Category Archives: Motion To Dismiss Monitor

What Does “Holistic” Mean?

In its Tellabs decision, the U.S. Supreme Court held that a court must assess a plaintiff’s scienter (i.e., fraudulent intent) allegations “holistically” in determining whether the plaintiff has met the requisite “strong inference” pleading standard. The 10b-5 Daily noted that this holding “would appear to alter the evaluation of scienter in the Second Circuit and Third Circuit, both of which have held that a court can examine allegations of motive or knowledge/recklessness separately.” In the intervening years, however, the Second Circuit has not directly addressed this inconsistency, to the benefit of plaintiffs.

George v. China Automotive Systems, Inc., 2012 WL 3205062 (S.D.N.Y. Aug. 8, 2010) is a “Chinese reverse merger” case alleging that the company engaged in accounting fraud. In their motion to dismiss, the defendants argued that the plaintiffs had failed to adequately plead scienter. The court, citing Second Circuit precedent, noted that the “requisite ‘strong inference’ of scienter can be established by alleging facts showing (a) defendants’ ‘motive and opportunity’ to commit the alleged fraud, or (b) strong circumstantial evidence of conscious misbehavior or recklessness.” After examining the complaint, the court held that the plaintiffs’ insider trading allegations, by themselves, were sufficient to establish motive and opportunity. In particular, four of the seven individual defendants “sold over 50% of their CAAS stock during the class period” and the individual defendants collectively made a net profit of nearly $42 million on their class period sales.

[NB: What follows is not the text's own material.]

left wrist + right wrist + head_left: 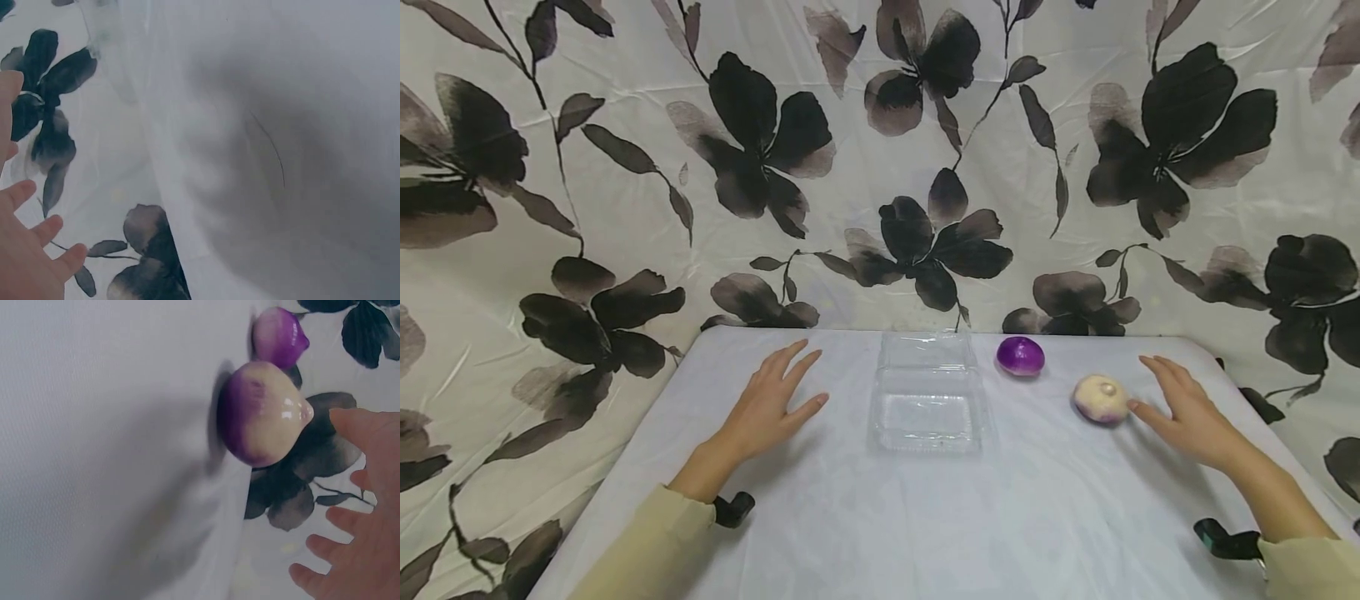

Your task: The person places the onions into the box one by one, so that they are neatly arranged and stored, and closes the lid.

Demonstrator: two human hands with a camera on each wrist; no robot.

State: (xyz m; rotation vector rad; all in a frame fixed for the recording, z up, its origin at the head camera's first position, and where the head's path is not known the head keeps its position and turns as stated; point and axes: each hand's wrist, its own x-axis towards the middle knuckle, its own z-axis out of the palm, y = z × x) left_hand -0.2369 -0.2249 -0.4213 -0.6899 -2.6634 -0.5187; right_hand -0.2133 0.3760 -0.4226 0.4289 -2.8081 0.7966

The defendants offered two counterarguments, both of which were rejected by the court. First, the defendants noted that the individual defendants had entered into Rule 10b5-1 stock trading plans. As a result “more than two-thirds of [their] sales were made pursuant to the 10b5-1 plans and the remaining sales are too small a fraction of total sales to establish ‘unusual’ trading.” The court held that because the 10b5-1 trading plans were entered into during the class period, they could not be invoked “to disarm any inference of scienter raised by the Individual Defendants’ sales of CAAS stock.” Second, the defendants asserted that “the alleged accounting errors and misstatements regarding internal controls are insufficient to sustain a securities fraud claim.” The court found that this assertion was “immaterial at this stage” because the plaintiffs had “sufficiently plead motive and opportunity.”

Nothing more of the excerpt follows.